PROCESS agreed to perform an investigation of the process to help quantify emission sources, to evaluate potential recovery technologies, and to deliver a process design package for any technology expected to perform well for this purpose. The agreed upon tasks and deliverables for this project were as follows:
- Project kickoff meeting and site data collection
- Information review and preliminary design basis development
- Vent system test plan preparation and testing oversight
- Preliminary modeling / mass & energy balance (MEB) development of existing process
- Existing process PFD and process description preparation
- CO2 recovery technical and economic process alternatives evaluation
- Update of the Design Basis, MEB, and PFD for the modified process
- Modified process utility summary table preparation
- Modified process preliminary P&IDs preparation
- Preliminary red-line of existing P&IDs
- Preliminary major equipment list preparation
- Preliminary general arrangement drawing preparation
- Preliminary installed capital cost estimate preparation, +/- 40%
- Review meetings and teleconference calls.
PROCESS studied the facility documentation and visited the plant to collect additional information of interest. A test plan was developed, and a third-party laboratory was contacted to perform the tests. PROCESS returned to the site to observe testing and to take measurements of other values believed to be impacting the CO2 movement throughout the plant.
With information obtained, PROCESS developed a model of the process using OLI and Aspen Plus software packages. Using these models and information collected from the plant, the likely CO2 sources were identified. Tie-in locations for potential recovery systems were found along with acceptable ways of reintroducing the recovered CO2. PROCESS compared several technologies employed in other industries to capture CO2, along with some options that the client specifically requested. Most of these were quickly ruled out as being too large to fit the footprint available, too expensive, or requiring new reagents that would not be permitted in the facility because of the food service nature of the product.
Two practical remediation methods were identified. Both involved routing of vent headers to a common point that would then feed the recovery equipment. The two recovery designs are as follows:
- Option 1 would use aqueous sodium carbonate to scrub CO2 from captured vents by employing a design similar to the reactors used at the facility for sodium bicarbonate production. The reagent flow would be modified to ensure a large excess of soda ash be present in this polishing reactor. Liquids containing the captured CO2 in the form of carbonates would then be pumped into the plant reactor feed. The remaining vent streams, containing mostly air, would vent to atmosphere.

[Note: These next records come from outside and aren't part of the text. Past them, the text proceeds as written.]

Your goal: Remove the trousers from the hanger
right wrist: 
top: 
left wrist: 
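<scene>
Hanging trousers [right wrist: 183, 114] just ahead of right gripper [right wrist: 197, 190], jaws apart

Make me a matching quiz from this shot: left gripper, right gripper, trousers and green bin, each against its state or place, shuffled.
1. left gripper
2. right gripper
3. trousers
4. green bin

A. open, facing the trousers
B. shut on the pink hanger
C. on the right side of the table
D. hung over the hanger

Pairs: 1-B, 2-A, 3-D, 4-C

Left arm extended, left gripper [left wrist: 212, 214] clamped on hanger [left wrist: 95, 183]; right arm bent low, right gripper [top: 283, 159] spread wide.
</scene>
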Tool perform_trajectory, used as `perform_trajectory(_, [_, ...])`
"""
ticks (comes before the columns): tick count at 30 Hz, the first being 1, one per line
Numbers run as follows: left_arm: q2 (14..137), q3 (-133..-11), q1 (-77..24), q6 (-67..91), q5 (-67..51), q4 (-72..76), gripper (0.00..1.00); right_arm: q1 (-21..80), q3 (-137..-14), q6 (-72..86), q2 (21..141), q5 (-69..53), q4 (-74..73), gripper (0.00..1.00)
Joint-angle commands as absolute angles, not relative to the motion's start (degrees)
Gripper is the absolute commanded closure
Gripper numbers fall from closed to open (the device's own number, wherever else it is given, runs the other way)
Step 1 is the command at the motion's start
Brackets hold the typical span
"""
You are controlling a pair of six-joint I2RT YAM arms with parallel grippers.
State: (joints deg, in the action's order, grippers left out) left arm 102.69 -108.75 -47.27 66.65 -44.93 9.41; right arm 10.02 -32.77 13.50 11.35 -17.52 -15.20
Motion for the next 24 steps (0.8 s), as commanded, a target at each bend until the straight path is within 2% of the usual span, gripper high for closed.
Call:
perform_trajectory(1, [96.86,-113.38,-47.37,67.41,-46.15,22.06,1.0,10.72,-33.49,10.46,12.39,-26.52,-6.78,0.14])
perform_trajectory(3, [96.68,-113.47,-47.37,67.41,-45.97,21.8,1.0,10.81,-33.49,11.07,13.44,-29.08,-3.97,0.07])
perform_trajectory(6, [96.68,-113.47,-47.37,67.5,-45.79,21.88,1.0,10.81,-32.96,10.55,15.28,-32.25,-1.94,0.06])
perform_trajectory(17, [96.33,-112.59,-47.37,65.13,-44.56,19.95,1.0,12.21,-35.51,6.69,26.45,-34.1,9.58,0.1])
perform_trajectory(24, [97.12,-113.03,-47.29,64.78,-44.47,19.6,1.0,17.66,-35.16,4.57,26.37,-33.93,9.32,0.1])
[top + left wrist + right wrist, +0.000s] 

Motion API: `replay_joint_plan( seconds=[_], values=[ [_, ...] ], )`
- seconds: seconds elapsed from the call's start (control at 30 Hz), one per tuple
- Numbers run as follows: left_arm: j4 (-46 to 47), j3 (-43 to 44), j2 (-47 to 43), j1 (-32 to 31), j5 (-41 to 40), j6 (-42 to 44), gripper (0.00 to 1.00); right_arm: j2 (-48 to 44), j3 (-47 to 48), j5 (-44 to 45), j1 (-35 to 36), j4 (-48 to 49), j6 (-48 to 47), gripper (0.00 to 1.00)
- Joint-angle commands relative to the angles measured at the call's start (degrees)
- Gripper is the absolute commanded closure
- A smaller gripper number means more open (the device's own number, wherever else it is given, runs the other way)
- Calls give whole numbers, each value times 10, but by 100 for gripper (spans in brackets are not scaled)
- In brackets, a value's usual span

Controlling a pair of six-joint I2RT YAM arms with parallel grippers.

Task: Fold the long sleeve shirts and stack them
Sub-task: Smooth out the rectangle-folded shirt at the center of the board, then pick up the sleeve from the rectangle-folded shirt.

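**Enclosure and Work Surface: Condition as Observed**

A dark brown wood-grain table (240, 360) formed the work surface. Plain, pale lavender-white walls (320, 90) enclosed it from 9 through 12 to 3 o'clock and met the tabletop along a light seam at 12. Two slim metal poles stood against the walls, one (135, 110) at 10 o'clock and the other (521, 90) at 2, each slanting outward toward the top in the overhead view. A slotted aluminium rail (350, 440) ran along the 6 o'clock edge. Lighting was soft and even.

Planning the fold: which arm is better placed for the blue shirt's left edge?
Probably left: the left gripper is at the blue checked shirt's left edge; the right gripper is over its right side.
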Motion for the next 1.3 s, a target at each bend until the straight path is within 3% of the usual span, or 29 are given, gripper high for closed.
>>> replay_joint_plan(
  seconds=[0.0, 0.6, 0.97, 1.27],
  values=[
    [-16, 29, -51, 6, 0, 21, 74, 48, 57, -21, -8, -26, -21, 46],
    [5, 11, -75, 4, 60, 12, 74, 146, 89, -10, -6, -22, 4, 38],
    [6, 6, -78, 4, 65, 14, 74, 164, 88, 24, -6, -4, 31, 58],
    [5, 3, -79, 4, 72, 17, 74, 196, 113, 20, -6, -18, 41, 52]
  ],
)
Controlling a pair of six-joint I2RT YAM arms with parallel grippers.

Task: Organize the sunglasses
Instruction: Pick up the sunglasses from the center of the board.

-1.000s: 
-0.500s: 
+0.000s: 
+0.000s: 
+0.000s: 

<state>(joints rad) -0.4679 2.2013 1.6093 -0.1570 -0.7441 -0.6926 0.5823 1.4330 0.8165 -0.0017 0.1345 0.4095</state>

- Option 2 involved introducing the vents into the bottom of a column where cooled water would continuously circulate through a heat exchanger and a venturi nozzle in the top of the column. This would create a shower to directly cool the vents and remove water vapor. The cooled vents would then be pulled into a liquid ring compressor which would pressurize and inject the vents back into the plant’s existing reactor columns. This would be done in parallel with fresh CO2
The items completed by PROCESS up to this point, along with the two viable recovery options were presented to the client. After some deliberation, client engineering asked PROCESS to develop a process design package for Option 2.
The equipment design and remaining tasks were completed and included in the process design package presentation. PROCESS was then asked by the client to generate a new proposal that included detailed engineering, start up, and commissioning support for the chosen technology.
Industry Type
Food Grade Chemicals Production
Utilized Skills
- Process investigation / troubleshooting
- Process alternatives evaluation
- Process design package development.